Would you copy each line of the records that includes the word "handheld"?

[Extracted data entries]
▬▬▬▬▬▬

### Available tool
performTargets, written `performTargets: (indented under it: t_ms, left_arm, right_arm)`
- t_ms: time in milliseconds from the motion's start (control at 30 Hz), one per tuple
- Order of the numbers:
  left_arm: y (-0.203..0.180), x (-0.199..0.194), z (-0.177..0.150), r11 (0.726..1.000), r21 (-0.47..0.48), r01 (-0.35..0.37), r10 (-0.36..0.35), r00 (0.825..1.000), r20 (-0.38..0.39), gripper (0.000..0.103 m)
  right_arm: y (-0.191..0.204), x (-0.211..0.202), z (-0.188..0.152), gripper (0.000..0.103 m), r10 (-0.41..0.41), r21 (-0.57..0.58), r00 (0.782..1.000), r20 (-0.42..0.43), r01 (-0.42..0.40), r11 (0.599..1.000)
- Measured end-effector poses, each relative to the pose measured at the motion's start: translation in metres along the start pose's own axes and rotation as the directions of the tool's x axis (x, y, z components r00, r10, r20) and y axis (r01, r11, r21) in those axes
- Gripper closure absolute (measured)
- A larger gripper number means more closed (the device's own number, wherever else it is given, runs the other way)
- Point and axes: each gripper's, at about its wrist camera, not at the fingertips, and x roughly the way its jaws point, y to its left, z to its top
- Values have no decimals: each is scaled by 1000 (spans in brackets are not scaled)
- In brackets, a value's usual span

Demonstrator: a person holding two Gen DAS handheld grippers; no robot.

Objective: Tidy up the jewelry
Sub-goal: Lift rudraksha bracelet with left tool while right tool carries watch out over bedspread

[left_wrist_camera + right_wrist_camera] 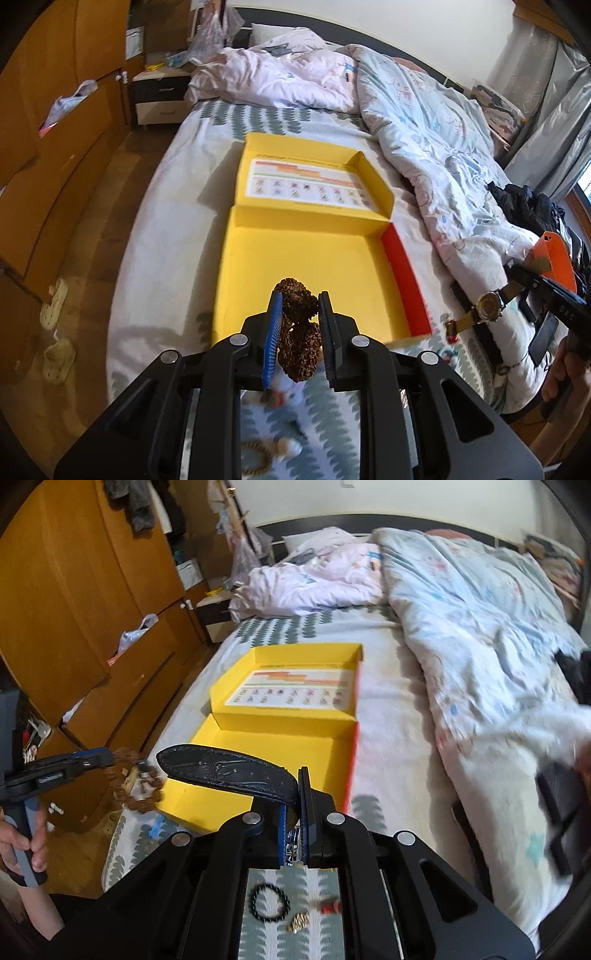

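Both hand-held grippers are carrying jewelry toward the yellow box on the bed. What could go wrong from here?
1. The left hand-held gripper pinches only part of the brown bead bracelet; the hanging loop could snag the yellow box wall.
2. The right hand-held gripper holds the watch by its strap, so the watch may swing or slip.
3. The black bead bracelet left on the bed could get knocked.

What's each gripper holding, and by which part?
Left gripper: brown bead bracelet, pinched across a few beads. Right gripper: wristwatch, clamped on its strap near the case.

Unmade bed [177,177] beside an orange wooden wardrobe [55,110].
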Motion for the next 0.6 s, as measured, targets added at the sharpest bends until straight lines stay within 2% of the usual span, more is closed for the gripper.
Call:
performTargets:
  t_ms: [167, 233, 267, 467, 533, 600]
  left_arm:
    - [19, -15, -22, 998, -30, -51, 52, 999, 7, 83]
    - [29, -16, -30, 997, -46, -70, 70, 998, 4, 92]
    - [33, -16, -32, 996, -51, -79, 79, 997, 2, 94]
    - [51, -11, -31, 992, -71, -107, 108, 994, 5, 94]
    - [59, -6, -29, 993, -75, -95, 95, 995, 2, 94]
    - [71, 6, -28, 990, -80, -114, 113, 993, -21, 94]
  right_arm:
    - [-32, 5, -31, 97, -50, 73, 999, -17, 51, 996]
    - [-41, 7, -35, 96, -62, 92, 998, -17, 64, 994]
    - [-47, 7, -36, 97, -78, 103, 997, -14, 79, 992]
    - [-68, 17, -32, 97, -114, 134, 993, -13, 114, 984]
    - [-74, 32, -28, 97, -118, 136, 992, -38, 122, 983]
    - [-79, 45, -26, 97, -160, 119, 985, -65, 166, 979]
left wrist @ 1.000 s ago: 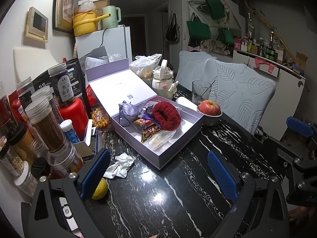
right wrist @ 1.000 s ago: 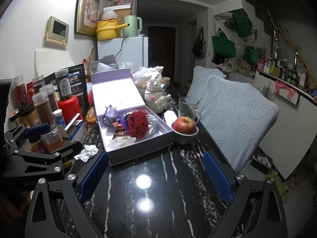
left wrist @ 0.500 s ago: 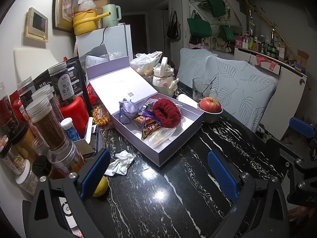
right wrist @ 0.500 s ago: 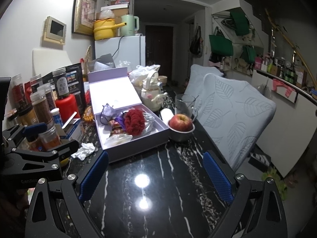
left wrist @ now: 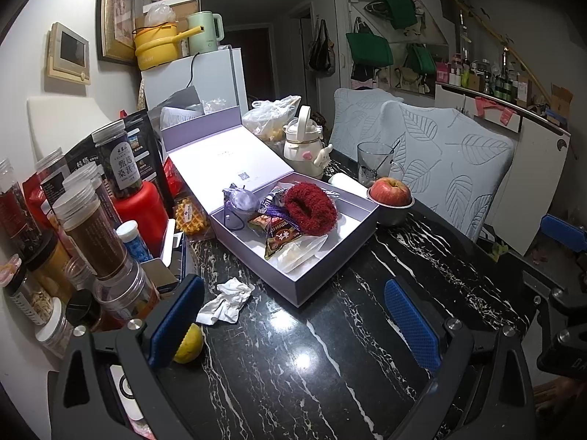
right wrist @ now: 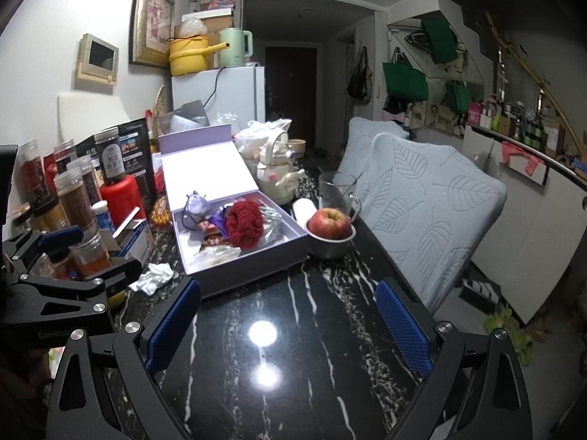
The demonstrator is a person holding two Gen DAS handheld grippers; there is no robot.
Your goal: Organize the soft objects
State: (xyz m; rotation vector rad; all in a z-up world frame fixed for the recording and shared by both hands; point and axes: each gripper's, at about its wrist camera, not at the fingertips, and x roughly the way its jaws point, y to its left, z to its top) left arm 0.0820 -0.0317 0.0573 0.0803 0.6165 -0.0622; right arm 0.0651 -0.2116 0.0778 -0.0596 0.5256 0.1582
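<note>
An open lilac gift box (left wrist: pixel 326 253) (right wrist: pixel 256 264) stands on the black marble table, lid tipped back. Inside lie a fuzzy red scrunchie (left wrist: pixel 310 208) (right wrist: pixel 244 228), a lilac pouch (left wrist: pixel 240 200) (right wrist: pixel 196 203), snack packets (left wrist: pixel 280 236) and a clear bag (left wrist: pixel 299 253). A crumpled white tissue (left wrist: pixel 225 300) (right wrist: pixel 152 278) lies on the table left of the box. My left gripper (left wrist: pixel 293 321) is open and empty, well short of the box. My right gripper (right wrist: pixel 288 324) is open and empty, also short of the box.
Jars and bottles (left wrist: pixel 88 220) crowd the left edge. A lemon (left wrist: pixel 189 344) sits by the left finger. An apple in a metal bowl (left wrist: pixel 390 192), a glass mug (left wrist: pixel 374 163) and a white teapot (left wrist: pixel 304 146) stand right of the box. Leaf-patterned chairs (left wrist: pixel 451 161) line the right side.
Both grippers have drawn back slightly from the box, so it looks a little smaller and farther. Both stay open and empty. Nothing on the table moved.
</note>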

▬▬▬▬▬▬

## Exercise result
Demonstrator: a person holding two Gen DAS handheld grippers; no robot.
The demonstrator is a person holding two Gen DAS handheld grippers; there is no robot.

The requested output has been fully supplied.